(What you need to do) Going through the data, count each line that has the word "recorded". Reply with the total and nothing more.

───── The records ─────

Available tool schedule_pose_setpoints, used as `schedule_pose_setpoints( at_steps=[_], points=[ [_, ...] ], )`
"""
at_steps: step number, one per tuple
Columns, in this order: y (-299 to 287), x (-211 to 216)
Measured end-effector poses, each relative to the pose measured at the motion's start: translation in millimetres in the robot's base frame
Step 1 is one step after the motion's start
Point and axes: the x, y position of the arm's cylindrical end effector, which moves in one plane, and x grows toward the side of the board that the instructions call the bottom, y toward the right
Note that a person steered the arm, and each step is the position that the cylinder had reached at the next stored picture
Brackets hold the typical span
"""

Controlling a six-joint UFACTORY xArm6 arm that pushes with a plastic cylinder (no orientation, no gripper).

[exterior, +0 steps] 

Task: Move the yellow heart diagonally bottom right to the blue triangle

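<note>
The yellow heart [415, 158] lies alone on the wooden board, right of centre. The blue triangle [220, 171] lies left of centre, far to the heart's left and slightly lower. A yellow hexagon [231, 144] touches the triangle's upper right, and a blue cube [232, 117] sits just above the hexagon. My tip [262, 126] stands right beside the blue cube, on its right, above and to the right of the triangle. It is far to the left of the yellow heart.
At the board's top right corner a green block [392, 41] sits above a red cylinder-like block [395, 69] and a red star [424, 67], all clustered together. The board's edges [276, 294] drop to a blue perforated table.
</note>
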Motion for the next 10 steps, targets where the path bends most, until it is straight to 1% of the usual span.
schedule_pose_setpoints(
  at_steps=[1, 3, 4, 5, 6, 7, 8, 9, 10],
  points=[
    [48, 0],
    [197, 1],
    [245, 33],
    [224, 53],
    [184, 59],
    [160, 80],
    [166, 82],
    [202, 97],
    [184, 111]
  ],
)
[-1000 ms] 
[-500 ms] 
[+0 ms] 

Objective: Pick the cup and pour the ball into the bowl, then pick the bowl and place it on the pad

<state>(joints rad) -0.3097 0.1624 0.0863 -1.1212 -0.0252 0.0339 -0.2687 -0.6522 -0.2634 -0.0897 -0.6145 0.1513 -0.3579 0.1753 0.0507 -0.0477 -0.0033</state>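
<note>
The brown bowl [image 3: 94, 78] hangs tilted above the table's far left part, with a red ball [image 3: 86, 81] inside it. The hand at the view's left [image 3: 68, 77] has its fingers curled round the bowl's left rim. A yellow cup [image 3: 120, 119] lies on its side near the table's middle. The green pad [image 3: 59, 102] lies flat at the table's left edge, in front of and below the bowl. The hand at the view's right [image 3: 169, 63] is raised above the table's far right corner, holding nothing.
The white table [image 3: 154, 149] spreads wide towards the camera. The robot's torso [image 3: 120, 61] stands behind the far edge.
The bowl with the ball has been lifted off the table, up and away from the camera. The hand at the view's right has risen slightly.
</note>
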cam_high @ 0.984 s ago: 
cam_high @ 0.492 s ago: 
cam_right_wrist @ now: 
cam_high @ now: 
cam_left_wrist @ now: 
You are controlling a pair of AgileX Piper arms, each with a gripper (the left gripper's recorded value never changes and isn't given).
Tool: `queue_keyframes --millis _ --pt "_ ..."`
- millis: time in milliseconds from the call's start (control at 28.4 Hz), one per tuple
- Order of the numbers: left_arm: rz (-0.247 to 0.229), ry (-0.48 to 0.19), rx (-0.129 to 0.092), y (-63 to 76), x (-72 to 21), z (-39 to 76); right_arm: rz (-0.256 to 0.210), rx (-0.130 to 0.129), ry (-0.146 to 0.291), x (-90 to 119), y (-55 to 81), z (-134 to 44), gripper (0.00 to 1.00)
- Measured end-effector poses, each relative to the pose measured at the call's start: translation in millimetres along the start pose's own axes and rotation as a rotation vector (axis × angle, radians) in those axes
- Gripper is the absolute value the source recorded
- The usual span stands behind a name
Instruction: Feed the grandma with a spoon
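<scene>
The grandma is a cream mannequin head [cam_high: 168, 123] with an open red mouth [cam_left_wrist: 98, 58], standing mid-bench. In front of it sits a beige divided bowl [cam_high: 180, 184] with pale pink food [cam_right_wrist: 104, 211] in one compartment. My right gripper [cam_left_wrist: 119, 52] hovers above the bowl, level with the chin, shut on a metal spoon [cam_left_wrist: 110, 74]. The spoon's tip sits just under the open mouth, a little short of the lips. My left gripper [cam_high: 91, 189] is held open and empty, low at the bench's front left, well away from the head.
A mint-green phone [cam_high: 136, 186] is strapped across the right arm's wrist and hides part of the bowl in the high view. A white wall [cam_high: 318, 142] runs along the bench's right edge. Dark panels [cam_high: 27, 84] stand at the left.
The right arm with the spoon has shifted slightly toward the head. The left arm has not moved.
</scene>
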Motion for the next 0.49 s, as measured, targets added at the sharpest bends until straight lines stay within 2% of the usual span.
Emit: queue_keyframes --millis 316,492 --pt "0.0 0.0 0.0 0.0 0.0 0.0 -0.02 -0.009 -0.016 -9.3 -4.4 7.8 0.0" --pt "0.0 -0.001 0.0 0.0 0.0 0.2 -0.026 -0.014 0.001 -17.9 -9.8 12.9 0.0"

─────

(Answer box) 2